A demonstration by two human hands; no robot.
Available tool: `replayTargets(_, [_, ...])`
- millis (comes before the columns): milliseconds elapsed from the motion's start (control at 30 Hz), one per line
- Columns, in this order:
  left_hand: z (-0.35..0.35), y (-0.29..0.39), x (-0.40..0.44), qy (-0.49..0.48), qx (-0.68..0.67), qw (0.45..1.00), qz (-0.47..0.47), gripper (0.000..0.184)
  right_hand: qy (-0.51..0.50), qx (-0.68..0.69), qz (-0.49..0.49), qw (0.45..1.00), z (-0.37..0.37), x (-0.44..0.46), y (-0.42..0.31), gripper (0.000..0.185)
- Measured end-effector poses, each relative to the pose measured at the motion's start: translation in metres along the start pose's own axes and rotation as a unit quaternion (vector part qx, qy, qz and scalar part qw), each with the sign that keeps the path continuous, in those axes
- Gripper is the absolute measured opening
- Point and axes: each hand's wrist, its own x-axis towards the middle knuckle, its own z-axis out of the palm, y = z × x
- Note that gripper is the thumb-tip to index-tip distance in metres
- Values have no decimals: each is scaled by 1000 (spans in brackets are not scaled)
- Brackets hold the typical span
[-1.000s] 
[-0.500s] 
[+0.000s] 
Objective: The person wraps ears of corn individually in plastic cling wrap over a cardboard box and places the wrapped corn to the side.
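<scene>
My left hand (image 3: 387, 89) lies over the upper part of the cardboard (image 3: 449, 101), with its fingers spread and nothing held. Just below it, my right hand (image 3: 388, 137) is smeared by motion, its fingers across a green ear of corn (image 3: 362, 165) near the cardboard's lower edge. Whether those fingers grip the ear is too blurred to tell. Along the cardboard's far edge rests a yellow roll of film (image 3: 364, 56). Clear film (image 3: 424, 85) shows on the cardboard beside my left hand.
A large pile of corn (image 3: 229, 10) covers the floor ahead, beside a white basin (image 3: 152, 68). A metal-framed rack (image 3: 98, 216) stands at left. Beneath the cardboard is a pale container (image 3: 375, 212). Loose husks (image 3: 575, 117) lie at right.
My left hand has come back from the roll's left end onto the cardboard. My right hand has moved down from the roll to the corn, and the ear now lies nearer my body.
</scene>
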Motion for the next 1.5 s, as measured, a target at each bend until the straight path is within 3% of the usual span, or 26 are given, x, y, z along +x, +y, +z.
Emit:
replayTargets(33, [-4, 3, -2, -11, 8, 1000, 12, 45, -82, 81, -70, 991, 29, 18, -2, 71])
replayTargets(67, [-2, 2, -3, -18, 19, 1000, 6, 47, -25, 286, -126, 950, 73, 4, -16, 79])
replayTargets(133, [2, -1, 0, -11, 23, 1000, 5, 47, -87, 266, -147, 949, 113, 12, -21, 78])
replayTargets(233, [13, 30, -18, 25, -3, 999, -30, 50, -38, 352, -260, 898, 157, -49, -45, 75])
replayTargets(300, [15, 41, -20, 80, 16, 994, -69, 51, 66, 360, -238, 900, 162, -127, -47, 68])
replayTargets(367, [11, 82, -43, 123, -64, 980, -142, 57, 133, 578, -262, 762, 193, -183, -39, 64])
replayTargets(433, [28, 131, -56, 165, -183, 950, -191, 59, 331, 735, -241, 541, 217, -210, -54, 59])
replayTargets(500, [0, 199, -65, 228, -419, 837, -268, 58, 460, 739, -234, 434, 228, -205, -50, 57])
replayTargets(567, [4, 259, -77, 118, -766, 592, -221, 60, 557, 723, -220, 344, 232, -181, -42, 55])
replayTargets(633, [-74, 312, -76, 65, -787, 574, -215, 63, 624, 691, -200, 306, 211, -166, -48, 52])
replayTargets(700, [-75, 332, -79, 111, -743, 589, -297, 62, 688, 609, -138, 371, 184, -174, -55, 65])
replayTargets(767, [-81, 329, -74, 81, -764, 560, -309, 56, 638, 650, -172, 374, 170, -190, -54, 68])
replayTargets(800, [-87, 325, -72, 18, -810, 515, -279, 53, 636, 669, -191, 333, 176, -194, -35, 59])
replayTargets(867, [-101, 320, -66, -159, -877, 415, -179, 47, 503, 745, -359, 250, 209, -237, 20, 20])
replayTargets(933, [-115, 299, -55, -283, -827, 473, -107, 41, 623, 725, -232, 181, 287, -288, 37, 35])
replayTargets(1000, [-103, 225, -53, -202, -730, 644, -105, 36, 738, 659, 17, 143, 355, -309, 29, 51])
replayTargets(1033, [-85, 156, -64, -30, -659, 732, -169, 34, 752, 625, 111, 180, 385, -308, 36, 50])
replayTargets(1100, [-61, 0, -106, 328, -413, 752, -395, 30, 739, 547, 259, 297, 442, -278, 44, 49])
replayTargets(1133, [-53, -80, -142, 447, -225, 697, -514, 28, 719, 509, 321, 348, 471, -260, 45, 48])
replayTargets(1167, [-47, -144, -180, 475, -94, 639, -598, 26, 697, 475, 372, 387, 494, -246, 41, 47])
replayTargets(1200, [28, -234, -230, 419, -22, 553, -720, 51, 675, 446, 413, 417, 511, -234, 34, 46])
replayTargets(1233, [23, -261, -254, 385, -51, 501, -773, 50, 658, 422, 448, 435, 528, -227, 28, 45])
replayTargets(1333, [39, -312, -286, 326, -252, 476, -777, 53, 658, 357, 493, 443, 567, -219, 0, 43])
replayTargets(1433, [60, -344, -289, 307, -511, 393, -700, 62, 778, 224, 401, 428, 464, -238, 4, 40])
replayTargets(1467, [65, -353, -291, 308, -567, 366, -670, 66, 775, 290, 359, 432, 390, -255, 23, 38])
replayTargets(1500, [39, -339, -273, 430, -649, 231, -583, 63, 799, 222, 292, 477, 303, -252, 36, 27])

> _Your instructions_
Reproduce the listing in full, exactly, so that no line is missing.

> _Response to this exercise_
A demonstration by two human hands; no robot.
Available tool: `replayTargets(_, [_, ...])`
- millis (comes before the columns): milliseconds elapsed from the motion's start (control at 30 Hz), one per line
- Columns, in this order:
  left_hand: z (-0.35..0.35), y (-0.29..0.39), x (-0.40..0.44), qy (-0.49..0.48), qx (-0.68..0.67), qw (0.45..1.00), qz (-0.47..0.47), gripper (0.000..0.184)
  right_hand: qy (-0.51..0.50), qx (-0.68..0.69), qz (-0.49..0.49), qw (0.45..1.00), z (-0.37..0.37), x (-0.44..0.46), y (-0.42..0.31), gripper (0.000..0.185)
- Measured end-effector poses, each relative to the pose measured at the motion's start: translation in metres along the start pose's own axes and rotation as a unit quaternion (vector part qx, qy, qz and scalar part qw), each with the sign that keeps the path continuous, in those axes
- Gripper is the absolute measured opening
- Point and axes: each hand's wrist, its own x-axis towards the middle knuckle, its own z-axis out of the palm, y = z × x
- Note that gripper is the thumb-tip to index-tip distance in metres
- Values have no decimals: each is scaled by 1000 (spans in brackets are not scaled)
- Brackets hold the typical span
[-1.000s] 
[-0.500s] 
[+0.000s] 
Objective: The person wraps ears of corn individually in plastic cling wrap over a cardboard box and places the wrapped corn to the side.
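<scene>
My left hand (image 3: 387, 89) lies over the upper part of the cardboard (image 3: 449, 101), with its fingers spread and nothing held. Just below it, my right hand (image 3: 388, 137) is smeared by motion, its fingers across a green ear of corn (image 3: 362, 165) near the cardboard's lower edge. Whether those fingers grip the ear is too blurred to tell. Along the cardboard's far edge rests a yellow roll of film (image 3: 364, 56). Clear film (image 3: 424, 85) shows on the cardboard beside my left hand.
A large pile of corn (image 3: 229, 10) covers the floor ahead, beside a white basin (image 3: 152, 68). A metal-framed rack (image 3: 98, 216) stands at left. Beneath the cardboard is a pale container (image 3: 375, 212). Loose husks (image 3: 575, 117) lie at right.
My left hand has come back from the roll's left end onto the cardboard. My right hand has moved down from the roll to the corn, and the ear now lies nearer my body.
</scene>
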Motion for the next 1.5 s, as measured, a target at each bend until the straight path is within 3% of the usual span, or 26 are given, x, y, z along +x, +y, +z.
Emit:
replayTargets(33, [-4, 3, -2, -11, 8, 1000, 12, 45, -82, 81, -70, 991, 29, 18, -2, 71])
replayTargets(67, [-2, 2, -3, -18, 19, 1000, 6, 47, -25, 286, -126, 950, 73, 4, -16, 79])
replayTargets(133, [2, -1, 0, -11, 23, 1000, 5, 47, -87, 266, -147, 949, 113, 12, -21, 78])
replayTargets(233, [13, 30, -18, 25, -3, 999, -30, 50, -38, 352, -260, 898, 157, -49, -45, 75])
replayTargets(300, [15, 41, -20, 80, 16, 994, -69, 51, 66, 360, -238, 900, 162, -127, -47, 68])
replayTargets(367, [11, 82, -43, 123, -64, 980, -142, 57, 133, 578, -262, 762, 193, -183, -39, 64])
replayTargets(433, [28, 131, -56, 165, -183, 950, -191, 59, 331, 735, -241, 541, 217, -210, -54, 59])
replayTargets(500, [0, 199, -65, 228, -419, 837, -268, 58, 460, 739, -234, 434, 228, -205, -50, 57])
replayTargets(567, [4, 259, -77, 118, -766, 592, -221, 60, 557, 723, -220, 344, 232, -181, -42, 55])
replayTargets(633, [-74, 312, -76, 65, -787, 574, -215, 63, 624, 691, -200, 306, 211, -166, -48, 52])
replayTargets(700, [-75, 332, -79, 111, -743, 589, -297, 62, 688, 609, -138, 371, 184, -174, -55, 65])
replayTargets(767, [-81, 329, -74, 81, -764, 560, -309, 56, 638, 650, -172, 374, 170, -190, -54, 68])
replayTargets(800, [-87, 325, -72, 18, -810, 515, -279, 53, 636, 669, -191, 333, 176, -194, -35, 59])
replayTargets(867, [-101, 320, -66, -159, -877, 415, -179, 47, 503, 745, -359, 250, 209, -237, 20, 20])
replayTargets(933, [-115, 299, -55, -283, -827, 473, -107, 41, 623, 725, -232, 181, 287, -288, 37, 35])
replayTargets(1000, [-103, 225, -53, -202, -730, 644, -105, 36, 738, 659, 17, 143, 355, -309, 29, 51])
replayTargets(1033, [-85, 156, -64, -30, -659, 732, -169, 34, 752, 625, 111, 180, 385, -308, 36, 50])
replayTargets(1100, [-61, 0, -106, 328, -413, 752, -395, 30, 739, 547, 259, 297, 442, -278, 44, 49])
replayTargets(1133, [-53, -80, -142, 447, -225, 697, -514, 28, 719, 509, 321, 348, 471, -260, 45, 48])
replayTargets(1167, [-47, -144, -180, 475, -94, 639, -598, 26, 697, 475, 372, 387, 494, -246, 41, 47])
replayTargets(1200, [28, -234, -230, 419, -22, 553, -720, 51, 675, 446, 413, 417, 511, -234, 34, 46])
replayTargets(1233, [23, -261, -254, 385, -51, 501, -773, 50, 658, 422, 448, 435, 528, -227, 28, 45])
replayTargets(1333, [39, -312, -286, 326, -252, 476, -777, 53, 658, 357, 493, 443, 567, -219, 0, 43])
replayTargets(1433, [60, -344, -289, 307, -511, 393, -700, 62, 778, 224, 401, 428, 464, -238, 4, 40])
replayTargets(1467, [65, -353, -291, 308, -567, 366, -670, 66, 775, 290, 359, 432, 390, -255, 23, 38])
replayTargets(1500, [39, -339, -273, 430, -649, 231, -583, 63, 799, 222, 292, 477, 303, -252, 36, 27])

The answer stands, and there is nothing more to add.